◆ Your instructions ◆
Quote exactly the lines spanning from the top of the data below to the line that contains "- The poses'", including both.

◆ Data for analysis ◆
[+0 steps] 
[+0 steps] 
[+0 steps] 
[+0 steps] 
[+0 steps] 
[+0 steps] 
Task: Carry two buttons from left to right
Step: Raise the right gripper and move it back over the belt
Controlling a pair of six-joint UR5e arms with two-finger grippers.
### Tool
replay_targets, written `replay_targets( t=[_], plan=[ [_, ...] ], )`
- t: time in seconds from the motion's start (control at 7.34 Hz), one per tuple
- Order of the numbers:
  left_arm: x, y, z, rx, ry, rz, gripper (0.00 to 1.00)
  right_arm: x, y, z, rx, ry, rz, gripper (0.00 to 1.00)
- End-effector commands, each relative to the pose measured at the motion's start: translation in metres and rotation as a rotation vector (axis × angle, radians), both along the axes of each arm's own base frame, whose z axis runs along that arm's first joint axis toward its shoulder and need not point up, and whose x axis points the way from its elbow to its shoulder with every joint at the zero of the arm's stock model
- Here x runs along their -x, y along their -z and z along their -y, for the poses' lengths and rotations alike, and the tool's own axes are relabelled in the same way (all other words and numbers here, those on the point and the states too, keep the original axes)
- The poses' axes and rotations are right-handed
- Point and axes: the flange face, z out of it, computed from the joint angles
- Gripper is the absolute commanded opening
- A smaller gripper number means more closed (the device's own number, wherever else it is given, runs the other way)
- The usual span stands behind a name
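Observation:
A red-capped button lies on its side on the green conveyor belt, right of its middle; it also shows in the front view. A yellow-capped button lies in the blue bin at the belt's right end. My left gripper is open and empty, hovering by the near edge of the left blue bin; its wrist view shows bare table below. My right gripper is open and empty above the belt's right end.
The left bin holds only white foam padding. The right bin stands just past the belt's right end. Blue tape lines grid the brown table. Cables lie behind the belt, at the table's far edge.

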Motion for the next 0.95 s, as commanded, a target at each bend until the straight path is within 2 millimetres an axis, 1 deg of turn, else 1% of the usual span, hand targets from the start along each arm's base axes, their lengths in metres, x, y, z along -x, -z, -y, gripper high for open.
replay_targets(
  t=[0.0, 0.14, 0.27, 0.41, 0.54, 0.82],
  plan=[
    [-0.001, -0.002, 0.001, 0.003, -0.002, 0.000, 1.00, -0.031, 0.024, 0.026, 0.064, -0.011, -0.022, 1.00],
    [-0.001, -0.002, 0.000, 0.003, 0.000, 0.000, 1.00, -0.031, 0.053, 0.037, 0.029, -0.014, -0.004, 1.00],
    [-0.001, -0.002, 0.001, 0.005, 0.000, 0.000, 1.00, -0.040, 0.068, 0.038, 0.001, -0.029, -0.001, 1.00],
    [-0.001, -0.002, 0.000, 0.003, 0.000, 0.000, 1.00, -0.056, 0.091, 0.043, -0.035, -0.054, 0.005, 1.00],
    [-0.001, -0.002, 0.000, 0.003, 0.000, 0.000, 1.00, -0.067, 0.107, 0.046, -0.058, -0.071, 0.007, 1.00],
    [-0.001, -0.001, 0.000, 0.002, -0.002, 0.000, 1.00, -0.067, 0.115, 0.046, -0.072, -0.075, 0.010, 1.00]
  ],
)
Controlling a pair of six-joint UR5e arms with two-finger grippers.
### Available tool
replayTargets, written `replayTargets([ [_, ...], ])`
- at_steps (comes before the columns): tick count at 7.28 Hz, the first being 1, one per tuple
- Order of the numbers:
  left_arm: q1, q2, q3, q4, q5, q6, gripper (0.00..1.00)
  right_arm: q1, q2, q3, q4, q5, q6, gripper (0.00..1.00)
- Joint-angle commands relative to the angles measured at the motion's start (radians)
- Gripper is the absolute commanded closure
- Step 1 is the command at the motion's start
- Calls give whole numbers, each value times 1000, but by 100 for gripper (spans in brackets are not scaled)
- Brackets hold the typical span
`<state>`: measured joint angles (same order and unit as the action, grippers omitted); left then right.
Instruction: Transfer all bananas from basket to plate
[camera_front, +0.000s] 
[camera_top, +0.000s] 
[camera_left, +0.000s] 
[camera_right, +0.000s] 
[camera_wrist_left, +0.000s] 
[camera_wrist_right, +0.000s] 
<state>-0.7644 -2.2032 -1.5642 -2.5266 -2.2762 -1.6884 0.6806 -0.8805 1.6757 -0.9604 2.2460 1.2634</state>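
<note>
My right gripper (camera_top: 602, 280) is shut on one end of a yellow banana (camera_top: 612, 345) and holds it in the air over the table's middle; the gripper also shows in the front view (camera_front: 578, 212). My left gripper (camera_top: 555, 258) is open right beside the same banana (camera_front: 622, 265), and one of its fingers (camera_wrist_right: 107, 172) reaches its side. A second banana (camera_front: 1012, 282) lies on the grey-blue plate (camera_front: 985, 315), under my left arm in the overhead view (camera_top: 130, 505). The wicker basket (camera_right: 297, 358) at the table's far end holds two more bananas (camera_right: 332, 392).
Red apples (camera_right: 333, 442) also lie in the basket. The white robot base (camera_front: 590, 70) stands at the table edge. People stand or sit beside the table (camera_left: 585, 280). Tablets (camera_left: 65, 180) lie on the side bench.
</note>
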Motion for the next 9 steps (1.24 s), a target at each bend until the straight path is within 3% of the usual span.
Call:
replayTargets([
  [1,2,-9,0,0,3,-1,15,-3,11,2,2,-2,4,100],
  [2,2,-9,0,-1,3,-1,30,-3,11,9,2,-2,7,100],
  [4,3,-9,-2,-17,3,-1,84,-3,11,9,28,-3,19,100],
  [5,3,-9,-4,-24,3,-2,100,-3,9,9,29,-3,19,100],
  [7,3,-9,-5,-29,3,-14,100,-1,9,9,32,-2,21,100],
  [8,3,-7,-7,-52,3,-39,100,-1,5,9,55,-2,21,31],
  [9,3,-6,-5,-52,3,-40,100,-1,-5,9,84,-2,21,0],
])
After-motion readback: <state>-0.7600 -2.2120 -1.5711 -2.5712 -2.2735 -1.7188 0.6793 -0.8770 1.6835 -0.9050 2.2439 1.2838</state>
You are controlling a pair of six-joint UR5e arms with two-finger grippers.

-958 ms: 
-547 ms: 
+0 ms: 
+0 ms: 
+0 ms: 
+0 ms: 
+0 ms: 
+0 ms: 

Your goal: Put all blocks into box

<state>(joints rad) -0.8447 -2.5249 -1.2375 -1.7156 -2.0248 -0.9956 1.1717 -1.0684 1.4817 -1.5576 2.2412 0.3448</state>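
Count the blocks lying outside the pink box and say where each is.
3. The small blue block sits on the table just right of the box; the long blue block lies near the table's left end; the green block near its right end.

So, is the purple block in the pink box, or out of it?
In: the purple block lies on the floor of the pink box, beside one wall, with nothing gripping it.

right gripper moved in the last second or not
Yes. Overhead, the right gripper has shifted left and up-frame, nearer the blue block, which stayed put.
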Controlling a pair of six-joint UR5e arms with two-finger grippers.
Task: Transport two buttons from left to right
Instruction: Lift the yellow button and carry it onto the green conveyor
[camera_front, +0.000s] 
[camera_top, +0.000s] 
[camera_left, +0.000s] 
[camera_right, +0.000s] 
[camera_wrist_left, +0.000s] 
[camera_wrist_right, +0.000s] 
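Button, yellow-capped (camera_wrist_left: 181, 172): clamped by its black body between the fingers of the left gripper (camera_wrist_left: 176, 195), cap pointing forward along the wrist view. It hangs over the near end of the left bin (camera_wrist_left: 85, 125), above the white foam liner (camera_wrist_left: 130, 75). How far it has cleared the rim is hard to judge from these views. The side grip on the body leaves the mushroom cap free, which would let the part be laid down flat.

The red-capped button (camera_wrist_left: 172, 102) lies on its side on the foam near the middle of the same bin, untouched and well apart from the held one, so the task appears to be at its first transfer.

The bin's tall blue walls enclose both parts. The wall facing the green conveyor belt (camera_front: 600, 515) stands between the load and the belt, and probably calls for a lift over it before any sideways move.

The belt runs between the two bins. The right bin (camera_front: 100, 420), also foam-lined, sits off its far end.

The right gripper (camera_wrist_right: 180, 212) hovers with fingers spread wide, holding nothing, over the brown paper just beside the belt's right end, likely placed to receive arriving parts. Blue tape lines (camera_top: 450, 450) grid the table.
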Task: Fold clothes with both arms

◆ Response to this exercise ◆
[+0 steps] 
[+0 steps] 
[+0 steps] 
[+0 steps] 
[+0 steps] 
[+0 steps] 
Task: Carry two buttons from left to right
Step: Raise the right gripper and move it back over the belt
Controlling a pair of six-joint UR5e arms with two-finger grippers.
### Tool
replay_targets, written `replay_targets( t=[_], plan=[ [_, ...] ], )`
- t: time in seconds from the motion's start (control at 7.34 Hz), one per tuple
- Order of the numbers:
  left_arm: x, y, z, rx, ry, rz, gripper (0.00 to 1.00)
  right_arm: x, y, z, rx, ry, rz, gripper (0.00 to 1.00)
- End-effector commands, each relative to the pose measured at the motion's start: translation in metres and rotation as a rotation vector (axis × angle, radians), both along the axes of each arm's own base frame, whose z axis runs along that arm's first joint axis toward its shoulder and need not point up, and whose x axis points the way from its elbow to its shoulder with every joint at the zero of the arm's stock model
- Here x runs along their -x, y along their -z and z along their -y, for the poses' lengths and rotations alike, and the tool's own axes are relabelled in the same way (all other words and numbers here, those on the point and the states too, keep the original axes)
- The poses' axes and rotations are right-handed

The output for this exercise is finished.